Brief >>
Please report every line in the material below where the word "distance" is found.

(The records begins)

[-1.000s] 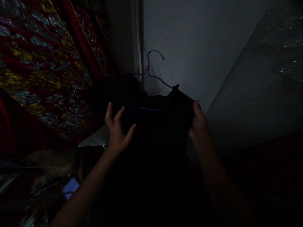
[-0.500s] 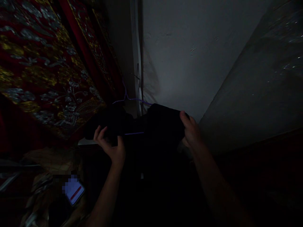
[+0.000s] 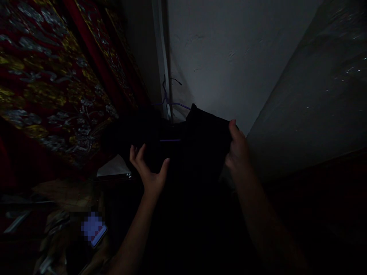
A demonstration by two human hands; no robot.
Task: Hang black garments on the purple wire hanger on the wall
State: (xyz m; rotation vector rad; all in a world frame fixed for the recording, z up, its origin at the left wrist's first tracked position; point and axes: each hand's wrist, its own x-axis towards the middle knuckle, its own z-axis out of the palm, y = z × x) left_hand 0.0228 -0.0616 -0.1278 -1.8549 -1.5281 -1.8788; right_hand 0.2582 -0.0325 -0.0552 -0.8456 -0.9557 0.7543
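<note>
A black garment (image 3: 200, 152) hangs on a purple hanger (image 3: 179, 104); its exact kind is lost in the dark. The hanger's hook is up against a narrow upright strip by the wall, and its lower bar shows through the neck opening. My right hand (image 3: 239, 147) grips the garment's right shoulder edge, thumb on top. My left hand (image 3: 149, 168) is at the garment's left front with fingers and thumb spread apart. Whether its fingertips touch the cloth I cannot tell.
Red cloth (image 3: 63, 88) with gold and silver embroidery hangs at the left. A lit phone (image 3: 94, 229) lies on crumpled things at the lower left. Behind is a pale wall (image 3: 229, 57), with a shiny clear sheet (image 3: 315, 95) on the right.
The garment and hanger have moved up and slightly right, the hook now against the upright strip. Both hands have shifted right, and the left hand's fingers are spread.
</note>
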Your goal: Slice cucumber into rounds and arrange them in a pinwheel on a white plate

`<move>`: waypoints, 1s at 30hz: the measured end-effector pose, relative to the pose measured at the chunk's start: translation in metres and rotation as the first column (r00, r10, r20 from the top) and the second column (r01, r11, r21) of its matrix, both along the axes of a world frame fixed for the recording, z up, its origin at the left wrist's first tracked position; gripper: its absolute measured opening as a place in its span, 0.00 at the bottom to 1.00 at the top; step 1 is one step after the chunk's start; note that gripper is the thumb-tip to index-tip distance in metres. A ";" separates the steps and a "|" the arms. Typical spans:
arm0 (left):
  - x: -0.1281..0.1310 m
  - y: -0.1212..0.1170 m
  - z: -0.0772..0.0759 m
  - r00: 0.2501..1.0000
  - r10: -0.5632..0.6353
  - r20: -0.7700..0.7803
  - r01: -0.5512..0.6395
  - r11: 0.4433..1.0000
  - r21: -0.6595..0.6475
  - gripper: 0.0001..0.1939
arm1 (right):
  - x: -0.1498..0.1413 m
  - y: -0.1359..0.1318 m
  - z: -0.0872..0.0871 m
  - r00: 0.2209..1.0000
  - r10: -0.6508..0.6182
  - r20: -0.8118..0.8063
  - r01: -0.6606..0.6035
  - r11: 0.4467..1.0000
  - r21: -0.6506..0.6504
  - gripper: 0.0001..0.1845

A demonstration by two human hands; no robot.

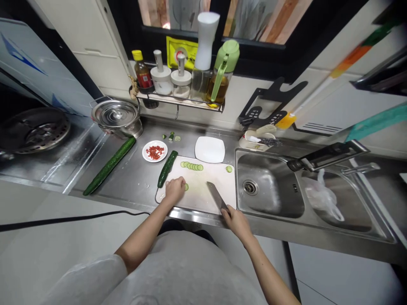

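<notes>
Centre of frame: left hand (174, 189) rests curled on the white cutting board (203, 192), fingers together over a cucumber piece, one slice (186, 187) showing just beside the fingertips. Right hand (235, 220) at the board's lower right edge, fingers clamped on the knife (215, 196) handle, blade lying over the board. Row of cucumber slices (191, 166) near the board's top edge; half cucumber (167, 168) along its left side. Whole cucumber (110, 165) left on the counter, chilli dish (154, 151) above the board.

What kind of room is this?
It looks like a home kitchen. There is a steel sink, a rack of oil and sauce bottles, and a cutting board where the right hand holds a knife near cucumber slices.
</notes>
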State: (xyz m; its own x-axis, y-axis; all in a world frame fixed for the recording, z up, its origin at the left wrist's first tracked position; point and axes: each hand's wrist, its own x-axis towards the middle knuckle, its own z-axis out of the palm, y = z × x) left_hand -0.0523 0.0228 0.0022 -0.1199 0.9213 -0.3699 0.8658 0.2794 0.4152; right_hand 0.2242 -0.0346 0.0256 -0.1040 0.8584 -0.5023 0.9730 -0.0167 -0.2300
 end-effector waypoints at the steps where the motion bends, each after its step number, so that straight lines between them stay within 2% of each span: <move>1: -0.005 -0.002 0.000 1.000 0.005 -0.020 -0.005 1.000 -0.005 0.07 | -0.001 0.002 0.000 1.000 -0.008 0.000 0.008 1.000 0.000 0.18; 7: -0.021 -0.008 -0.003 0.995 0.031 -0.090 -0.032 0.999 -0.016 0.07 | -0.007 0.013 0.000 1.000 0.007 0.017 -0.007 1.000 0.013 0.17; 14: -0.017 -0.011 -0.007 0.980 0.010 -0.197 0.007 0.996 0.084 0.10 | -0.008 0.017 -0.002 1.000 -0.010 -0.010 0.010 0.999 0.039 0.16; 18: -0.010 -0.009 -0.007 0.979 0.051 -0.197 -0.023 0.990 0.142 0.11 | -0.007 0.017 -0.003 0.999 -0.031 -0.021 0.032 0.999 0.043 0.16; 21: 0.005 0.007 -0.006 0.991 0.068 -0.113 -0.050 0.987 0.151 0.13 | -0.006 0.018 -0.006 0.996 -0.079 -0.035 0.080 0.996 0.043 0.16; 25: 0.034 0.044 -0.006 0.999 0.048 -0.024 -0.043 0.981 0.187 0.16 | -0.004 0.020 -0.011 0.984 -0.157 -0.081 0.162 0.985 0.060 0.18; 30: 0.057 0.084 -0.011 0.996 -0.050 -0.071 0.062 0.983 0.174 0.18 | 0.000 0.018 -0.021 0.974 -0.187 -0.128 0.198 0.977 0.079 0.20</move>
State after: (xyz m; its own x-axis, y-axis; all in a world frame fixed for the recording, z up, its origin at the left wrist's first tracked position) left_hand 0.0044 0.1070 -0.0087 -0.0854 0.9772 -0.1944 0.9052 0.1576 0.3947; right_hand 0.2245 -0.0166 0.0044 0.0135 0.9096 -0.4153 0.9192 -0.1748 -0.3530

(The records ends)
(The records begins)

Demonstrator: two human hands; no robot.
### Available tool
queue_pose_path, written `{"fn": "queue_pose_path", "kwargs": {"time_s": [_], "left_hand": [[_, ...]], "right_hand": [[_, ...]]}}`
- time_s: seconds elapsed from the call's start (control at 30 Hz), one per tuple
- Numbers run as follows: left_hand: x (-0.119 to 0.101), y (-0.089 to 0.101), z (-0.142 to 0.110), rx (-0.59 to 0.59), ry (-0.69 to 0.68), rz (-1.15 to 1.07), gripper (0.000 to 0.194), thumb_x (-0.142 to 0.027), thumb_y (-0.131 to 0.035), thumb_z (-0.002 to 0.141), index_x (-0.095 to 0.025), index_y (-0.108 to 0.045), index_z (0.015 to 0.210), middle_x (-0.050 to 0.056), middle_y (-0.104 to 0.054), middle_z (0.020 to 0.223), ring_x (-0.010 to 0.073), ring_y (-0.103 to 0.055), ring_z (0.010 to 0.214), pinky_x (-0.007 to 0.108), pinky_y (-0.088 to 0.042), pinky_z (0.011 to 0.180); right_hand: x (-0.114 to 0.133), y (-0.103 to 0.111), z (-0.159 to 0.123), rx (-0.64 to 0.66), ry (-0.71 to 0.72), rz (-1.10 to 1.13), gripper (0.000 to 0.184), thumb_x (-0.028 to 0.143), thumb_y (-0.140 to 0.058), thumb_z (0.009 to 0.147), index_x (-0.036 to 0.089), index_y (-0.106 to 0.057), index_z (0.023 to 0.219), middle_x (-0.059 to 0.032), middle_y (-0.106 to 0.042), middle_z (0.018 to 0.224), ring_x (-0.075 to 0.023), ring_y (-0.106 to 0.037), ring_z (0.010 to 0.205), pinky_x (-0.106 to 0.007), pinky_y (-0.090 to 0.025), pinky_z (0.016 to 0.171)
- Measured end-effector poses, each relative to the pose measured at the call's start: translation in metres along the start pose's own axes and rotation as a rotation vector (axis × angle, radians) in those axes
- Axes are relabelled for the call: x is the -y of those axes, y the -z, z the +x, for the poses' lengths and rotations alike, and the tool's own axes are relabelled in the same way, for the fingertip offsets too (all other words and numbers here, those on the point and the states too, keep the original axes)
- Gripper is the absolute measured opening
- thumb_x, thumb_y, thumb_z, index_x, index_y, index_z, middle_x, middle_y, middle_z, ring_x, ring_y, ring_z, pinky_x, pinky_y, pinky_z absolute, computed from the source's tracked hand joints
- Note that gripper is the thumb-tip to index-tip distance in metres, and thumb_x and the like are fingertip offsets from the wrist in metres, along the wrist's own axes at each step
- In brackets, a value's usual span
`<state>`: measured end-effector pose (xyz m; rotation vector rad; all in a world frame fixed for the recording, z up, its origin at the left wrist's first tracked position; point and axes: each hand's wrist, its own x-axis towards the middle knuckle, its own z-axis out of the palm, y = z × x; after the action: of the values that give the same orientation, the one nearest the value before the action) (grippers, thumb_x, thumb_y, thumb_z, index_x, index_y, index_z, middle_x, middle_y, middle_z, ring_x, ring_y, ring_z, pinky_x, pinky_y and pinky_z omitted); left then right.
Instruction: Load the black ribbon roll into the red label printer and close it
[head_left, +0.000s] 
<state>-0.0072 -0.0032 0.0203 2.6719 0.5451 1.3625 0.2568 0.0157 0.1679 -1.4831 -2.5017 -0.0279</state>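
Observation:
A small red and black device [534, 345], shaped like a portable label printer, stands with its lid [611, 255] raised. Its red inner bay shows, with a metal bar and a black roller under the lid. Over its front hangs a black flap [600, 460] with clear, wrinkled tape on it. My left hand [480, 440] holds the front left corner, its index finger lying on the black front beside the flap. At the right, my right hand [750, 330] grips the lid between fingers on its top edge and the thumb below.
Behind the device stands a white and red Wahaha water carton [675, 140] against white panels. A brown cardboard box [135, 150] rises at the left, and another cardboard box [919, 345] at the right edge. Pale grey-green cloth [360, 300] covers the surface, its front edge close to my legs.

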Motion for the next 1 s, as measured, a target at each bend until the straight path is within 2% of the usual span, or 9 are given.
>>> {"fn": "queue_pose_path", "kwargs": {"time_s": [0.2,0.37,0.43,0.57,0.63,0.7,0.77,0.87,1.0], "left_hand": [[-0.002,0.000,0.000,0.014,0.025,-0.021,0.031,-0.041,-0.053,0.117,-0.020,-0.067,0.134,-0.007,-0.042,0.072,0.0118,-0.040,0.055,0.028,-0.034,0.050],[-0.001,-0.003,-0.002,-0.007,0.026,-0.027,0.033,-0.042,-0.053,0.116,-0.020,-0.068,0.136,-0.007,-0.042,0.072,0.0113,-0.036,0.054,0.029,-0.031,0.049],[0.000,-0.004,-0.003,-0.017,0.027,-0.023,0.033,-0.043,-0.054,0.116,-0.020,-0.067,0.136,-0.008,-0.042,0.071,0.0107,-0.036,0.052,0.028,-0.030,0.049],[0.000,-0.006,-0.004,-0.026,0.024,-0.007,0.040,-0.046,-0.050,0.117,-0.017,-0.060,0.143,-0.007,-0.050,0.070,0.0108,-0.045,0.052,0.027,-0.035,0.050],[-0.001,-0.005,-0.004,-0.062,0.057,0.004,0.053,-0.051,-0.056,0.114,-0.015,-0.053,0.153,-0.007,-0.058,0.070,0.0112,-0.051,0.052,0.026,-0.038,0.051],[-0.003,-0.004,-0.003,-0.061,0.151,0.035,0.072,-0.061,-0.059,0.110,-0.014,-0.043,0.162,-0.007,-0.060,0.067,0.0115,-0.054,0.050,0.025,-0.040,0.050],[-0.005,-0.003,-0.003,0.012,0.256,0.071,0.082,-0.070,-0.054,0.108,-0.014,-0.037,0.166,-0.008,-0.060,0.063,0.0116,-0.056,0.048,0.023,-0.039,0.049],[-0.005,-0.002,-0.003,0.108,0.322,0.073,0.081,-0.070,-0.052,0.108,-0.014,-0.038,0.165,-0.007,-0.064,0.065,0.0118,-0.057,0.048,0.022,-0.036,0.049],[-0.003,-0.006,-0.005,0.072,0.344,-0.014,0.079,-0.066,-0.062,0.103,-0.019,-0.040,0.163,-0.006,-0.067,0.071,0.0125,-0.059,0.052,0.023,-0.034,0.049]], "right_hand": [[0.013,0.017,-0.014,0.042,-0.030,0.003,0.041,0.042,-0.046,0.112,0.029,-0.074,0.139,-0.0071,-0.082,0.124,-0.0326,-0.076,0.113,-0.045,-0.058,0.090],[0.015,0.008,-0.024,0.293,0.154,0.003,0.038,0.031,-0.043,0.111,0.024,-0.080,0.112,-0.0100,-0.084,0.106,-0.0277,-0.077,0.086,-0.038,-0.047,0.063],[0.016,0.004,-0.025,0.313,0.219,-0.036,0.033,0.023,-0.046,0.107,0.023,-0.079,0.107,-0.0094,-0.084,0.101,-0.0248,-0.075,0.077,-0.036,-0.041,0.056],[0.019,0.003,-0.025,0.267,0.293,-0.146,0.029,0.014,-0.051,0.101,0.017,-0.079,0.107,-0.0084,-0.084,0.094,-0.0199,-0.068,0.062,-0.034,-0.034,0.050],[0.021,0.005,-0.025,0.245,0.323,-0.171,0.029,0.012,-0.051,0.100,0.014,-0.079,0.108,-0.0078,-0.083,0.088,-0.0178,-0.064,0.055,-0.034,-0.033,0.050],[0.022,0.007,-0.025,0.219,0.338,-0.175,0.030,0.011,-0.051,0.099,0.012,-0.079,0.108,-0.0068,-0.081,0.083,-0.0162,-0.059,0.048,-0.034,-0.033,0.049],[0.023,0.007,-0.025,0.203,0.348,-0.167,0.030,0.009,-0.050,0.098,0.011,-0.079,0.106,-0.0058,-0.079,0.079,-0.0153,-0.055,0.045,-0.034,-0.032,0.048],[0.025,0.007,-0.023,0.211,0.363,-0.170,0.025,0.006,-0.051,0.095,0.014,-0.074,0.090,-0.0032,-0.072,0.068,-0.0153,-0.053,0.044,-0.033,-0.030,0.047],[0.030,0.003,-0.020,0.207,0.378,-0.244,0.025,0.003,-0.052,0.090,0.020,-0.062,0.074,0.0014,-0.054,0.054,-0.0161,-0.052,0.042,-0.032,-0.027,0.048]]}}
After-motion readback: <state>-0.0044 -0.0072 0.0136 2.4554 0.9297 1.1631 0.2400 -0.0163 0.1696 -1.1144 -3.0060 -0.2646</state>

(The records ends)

Exercise answer >>
`<move>`: waypoints, 1s at 30hz: the measured end-effector pose, relative to the pose measured at the chunk's start: translation in metres and rotation as the first column (r00, r10, r20 from the top) and the second column (r01, r11, r21) of its matrix, both along the axes of a world frame fixed for the recording, z up, its origin at the left wrist's first tracked position; gripper: its absolute measured opening as a place in its span, 0.00 at the bottom to 1.00 at the top; step 1 is one step after the chunk's start; note that gripper is the thumb-tip to index-tip distance in metres. A ";" separates the steps and a "|" the arms. Typical spans:
- Note that gripper is the thumb-tip to index-tip distance in metres, and thumb_x and the like are fingertip offsets from the wrist in metres, along the wrist's own axes at each step

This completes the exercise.